"Kit Reed - The Last Big Sin" - читать интересную книгу автора (Reed Kit)

The Last Big Sin
by Kit Reed
—Sylphania, AZ, June 3, 200-

Look what I was promised, see what I got. Toxic puce coveralls so the locals can pick you right off if
you run; nobody walks free from this place until they're saved. Oh, yeah, the fluffy beach towel, like this
was ever a beach. Flip-flops, and that's it, and for this I am paying through the nose. Welcome to
Sylphania, the Reverend Earl's high ticket desert spa, I sold short to buy in here, and what do I get?
Rusty trailer at the perimeter, a few yards off from the abandoned sweat lodge and dog years away from
the clubhouse where the Reverend Earl and his special anointed chosen ripple their abs in the Jacuzzi or
flex their pecs in the cloverleaf pool between takes. They get wraparound shades and gourmet lunches
and bathrobes with the logo in gold for they are the stars, and fat boy here, a.k.a. me? My chances of
scoring a walk-on in the 24/7 evangelical infomercial? Pretty much nil. It is the genius of the Reverend's
establishment. The clubhouse is heaven—the Afterfat—and we the converts are somewhere south of
purgatory, because only the buff and perfect enter there. Success, the Reverend Earl preaches. Success
through sacrifice.

I started this journal because it's gonna be a while. If I tank here I do the exposé: networks, life story to
Imagine, the works. Even strip searches won't find this trusty PDA; when you're my size no matter how
much you lose, there are folds.

At inspections the Reverend gravely assesses me. Not worthy. Again.

I stand there shivering. "I lost the weight."

Icy, he is icy. "Some."

"Most of it."

He pinches more than an inch. "There's flab." That glacial blue glare is killing me.

"I'm dying here." I am a mess. I am ashamed. I will do anything to please him. "I will do better."

"Yes." Ice crystals glitter in the air between us. "You will."

Now on TV the Reverend comes on all warm and loving, preaching from the crystal cathedral on a
perpetual loop. When he talks the talk the man is hot—hotter than early Billy Graham and the Reverend
Al Sharpton and Tony Robbins put together; he is the last great persuader, and just when you're off
guard he sticks in the knife: "Look at yourself," and you do. He goes on, "You're disgusting," and you
blush.
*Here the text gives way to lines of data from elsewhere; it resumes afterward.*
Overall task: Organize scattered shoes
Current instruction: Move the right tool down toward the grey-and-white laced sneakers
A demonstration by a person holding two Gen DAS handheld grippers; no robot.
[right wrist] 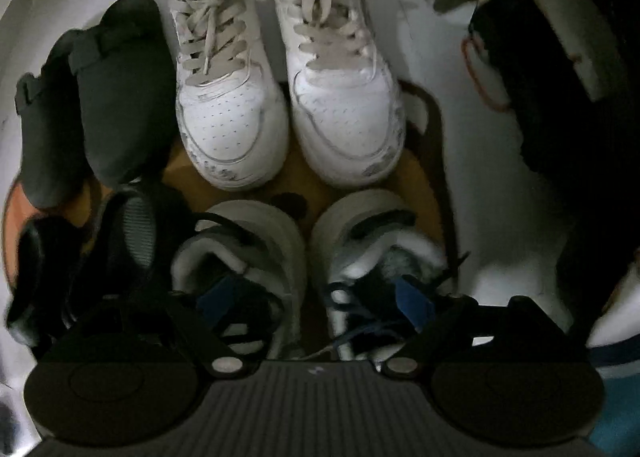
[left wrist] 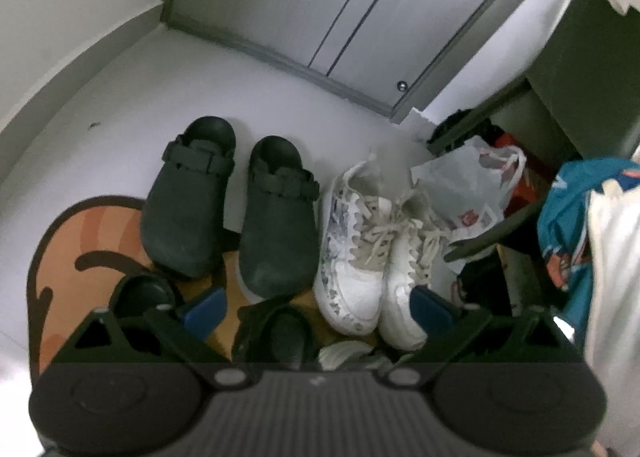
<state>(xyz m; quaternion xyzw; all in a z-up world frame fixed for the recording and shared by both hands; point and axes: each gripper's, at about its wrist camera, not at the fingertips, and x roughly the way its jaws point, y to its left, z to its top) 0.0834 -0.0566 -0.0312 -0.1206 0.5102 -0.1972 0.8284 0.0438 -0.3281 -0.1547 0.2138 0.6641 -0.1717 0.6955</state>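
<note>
right gripper [right wrist: 316, 297] hangs straight down, jaws spread wide, gripping nothing, over the grey high-top pair [right wrist: 308, 253] at six o'clock on the mat [right wrist: 420, 177]. white sneakers [right wrist: 288, 97] sit neat at twelve, dark clogs [right wrist: 96, 105] at ten. those high-tops look padded and soft at the collar, stiff at the sole, so i'd pinch a collar rim. left gripper [left wrist: 316, 307] hovers wide open too, over black sandals [left wrist: 276, 333].

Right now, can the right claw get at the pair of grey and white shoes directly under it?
Probably yes. The right claw hangs open above the grey and white shoes, one blue finger over each shoe, nothing between. The white sneakers stand beyond, clear of the way.
</note>
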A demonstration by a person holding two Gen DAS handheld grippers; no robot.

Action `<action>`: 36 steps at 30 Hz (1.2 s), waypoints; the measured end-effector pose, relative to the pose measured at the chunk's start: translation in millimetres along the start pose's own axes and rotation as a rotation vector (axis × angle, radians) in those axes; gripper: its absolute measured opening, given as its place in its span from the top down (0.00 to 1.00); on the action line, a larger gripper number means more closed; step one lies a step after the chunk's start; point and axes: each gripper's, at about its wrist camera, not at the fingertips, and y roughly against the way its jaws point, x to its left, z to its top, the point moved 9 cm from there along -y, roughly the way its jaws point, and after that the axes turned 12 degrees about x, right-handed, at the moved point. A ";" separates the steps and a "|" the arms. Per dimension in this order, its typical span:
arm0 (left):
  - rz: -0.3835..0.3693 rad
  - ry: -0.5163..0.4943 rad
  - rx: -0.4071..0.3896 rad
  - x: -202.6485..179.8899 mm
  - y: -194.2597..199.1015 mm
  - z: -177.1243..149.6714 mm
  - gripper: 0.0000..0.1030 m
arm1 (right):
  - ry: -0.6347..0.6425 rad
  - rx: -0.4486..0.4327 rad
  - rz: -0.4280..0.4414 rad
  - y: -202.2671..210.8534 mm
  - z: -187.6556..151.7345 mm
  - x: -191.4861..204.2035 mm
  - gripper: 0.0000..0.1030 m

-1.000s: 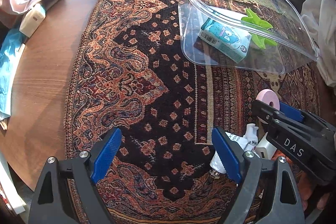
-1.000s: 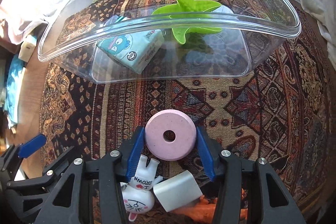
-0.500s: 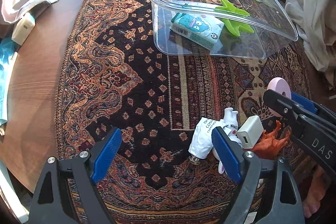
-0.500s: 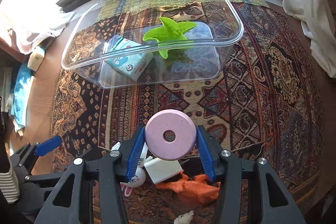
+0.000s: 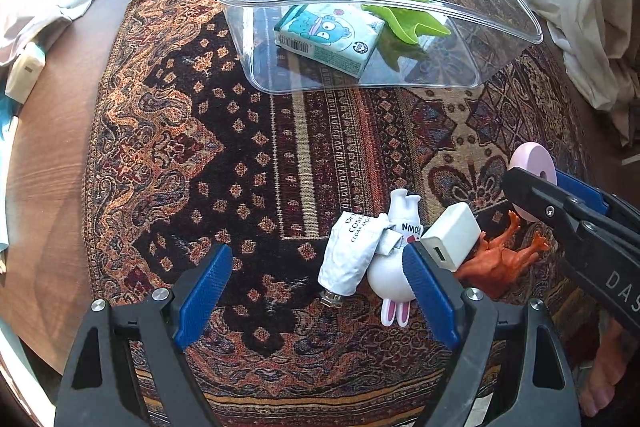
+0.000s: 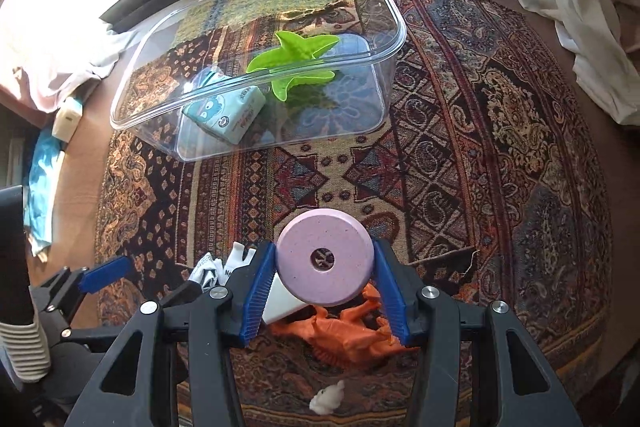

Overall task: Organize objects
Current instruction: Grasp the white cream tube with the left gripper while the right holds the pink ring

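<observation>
My right gripper (image 6: 326, 281) is shut on a pink ring-shaped disc (image 6: 326, 261), held above a pile of small objects on the rug. The disc also shows in the left wrist view (image 5: 534, 157). The pile holds a white tube (image 5: 352, 253), a white bunny figure (image 5: 394, 263), a white charger block (image 5: 450, 237) and an orange dinosaur toy (image 5: 500, 261). My left gripper (image 5: 316, 291) is open and empty, just left of the pile. A clear plastic bin (image 5: 536, 37) at the back holds a teal carton (image 5: 330, 39) and a green starfish (image 5: 408, 13).
A patterned rug (image 5: 200, 147) covers a wooden table (image 5: 44, 155). White cloth (image 6: 580, 7) lies at the right, and more cloth and a small white box (image 5: 24, 71) lie at the left. A tiny white figure (image 6: 328, 395) lies near the rug's front edge.
Both grippers have drawn back from the bin, which now looks smaller and farther. The right gripper still holds the pink disc; the pile has come fully into the left wrist view.
</observation>
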 end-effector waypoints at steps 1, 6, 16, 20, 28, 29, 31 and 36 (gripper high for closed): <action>0.000 -0.005 0.002 -2.4 -0.7 1.0 0.15 | 0.000 0.000 0.000 -0.2 -0.1 -1.1 0.52; 0.000 -0.030 0.009 -8.5 -4.6 3.8 0.15 | -0.001 0.002 0.004 -1.2 -0.2 -3.2 0.52; 0.005 -0.027 0.018 0.4 -8.8 6.0 0.17 | 0.011 0.018 0.011 -6.0 -1.1 0.9 0.52; 0.003 -0.023 0.008 6.2 -5.2 4.1 0.17 | 0.025 0.027 0.018 -8.0 -1.3 7.1 0.52; 0.029 -0.022 0.024 21.3 -9.4 -6.9 0.25 | 0.064 0.025 0.022 -7.8 1.7 18.0 0.51; 0.025 -0.015 0.029 23.8 -11.2 -8.2 0.26 | 0.066 0.026 0.024 -7.8 1.9 18.8 0.51; 0.014 -0.011 0.040 26.3 -15.5 -9.9 0.31 | 0.072 0.026 0.026 -8.3 2.4 20.4 0.51; -0.022 -0.032 0.064 18.7 -23.6 -11.1 0.41 | 0.090 0.032 0.018 -10.3 2.6 22.7 0.51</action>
Then when you are shaking with shame and guilt Reverend Earl exhorts you, "You don't have to
be that way!" while a heavenly choir of emaciated angels hums backup and digital clouds skate across the
sky behind the great glass arch; fix on those polar eyes and, zot, you are mesmerized. Hours later the
Reverend Earl and his choir hit high C as the sun comes up via satellite relay beamed into every living
room and trust me, your heart swells and you believe! Next comes the testimony of the converted, stories
a lot like yours, even though the Reverend's gaudy converts look nothing like you. They step up to the
mike like Ghosts of Christmas Future, I would do anything to be that thin. They were never this fat …
you think, but they were. One by one the chosen testify. And the Before pictures: wow. Fatter than you!

Like certain religions, the system is built on guilt.